# [WHAT IS NEEDED]
Return the data below exactly, but only from the line containing "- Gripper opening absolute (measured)" through the line containing "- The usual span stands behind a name", with both of those lines included.

# [DATASET CONTENT]
::::::::::
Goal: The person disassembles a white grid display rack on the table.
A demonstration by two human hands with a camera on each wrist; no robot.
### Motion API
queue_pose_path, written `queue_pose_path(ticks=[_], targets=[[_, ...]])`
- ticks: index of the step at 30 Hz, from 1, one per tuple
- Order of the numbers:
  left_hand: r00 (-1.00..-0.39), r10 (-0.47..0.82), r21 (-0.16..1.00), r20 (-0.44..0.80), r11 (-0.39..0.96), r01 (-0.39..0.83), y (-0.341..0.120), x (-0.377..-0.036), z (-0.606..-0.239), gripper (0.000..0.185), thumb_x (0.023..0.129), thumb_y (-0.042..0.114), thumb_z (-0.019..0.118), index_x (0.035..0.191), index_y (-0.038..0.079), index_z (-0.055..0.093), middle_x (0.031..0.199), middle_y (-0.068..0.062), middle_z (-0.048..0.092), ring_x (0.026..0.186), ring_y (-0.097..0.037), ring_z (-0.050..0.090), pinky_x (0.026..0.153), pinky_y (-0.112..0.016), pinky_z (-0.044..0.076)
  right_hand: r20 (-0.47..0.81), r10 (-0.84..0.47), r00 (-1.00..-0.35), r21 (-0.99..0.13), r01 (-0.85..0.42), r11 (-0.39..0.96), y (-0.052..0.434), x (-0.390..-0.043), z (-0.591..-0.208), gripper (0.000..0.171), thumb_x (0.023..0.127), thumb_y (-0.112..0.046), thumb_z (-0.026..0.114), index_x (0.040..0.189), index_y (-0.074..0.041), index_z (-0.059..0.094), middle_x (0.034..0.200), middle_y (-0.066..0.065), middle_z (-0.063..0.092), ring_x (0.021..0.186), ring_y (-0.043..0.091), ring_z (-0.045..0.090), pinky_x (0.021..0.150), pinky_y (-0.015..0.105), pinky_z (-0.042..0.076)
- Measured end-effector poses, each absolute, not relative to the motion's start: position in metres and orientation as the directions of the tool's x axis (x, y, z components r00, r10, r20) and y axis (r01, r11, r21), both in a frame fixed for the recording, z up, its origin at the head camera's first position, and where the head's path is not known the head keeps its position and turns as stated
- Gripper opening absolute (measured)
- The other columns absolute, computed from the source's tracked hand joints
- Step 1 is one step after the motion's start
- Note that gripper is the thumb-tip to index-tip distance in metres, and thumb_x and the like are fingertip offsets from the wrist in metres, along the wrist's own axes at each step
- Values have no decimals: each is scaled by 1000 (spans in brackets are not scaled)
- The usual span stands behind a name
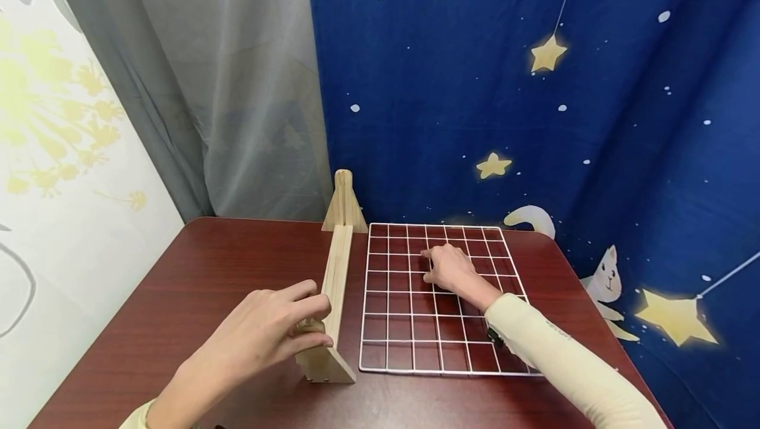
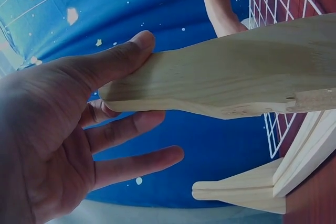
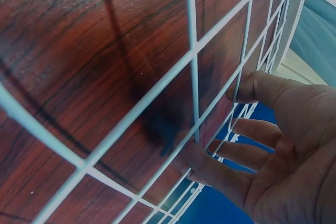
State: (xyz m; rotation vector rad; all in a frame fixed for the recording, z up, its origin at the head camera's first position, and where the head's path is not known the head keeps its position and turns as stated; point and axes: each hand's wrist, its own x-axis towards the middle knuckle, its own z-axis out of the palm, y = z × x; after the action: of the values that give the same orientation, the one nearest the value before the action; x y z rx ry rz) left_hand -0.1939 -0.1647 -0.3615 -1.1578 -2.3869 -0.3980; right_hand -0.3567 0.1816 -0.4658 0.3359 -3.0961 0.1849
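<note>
Two hands, one wooden stand, one white wire grid on a dark red tabletop.

Left hand (image 1: 267,330) grasps the near end foot of the wooden stand (image 1: 335,284), thumb on top and fingers loosely curled on its left side; the left wrist view shows the thumb pressed on the foot's tip. The stand has one long rail and two triangular feet, running from near the front edge to the back edge, about mid-table. Right hand (image 1: 451,269) lies on the wire grid (image 1: 410,350), fingers bent with tips through or on the wires; whether it pinches a wire, cannot tell. The grid lies flat, just right of the stand, reaching the back edge.
</note>
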Motion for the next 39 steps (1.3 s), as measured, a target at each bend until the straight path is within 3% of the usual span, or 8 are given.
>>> queue_pose_path(ticks=[12,21,33,39], targets=[[-515,659,51,549,588,807,-164,-193,-365,29,79,51,72,83,30,52,78,19,37,51,12,30,49,-5,24,11,-196,-981,-102,-196,975,178,-363,-470,57,68,-24,77,124,-24,66,116,12,70,73,28,66,51,36,47],[-456,643,27,615,561,828,-162,-194,-366,32,72,45,80,80,30,52,77,19,36,54,16,23,50,-2,19,17,-230,-973,-93,-231,968,176,-364,-470,55,69,-14,70,124,-20,66,115,10,71,86,36,70,65,44,55],[-485,643,44,593,576,816,-163,-193,-368,31,75,46,78,81,30,52,79,21,33,52,14,27,50,-2,20,-44,-235,-971,-103,-230,968,172,-368,-468,52,74,-14,72,126,-16,65,123,9,67,105,34,66,84,45,56],[-475,642,48,602,565,824,-162,-194,-368,33,74,45,79,79,29,51,78,20,34,51,16,28,49,-2,19,-65,-197,-978,-110,-190,976,169,-368,-468,53,74,-13,72,127,-18,64,125,10,66,107,37,65,82,47,56]])
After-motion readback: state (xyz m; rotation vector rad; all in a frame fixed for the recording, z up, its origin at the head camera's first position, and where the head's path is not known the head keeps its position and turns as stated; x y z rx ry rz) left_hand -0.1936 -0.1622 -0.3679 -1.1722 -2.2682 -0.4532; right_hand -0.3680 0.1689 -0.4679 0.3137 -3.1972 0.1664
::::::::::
# [SOLUTION TO THIS TASK]
- Gripper opening absolute (measured)
- The other columns absolute, computed from the source's tracked hand joints
- Step 1 is one step after the motion's start
- Note that gripper is the thumb-tip to index-tip distance in metres, and thumb_x and the like are fingertip offsets from the wrist in metres, along the wrist's own axes at each step
- Values have no decimals: each is scaled by 1000 (spans in brackets are not scaled)
- The usual span stands behind a name

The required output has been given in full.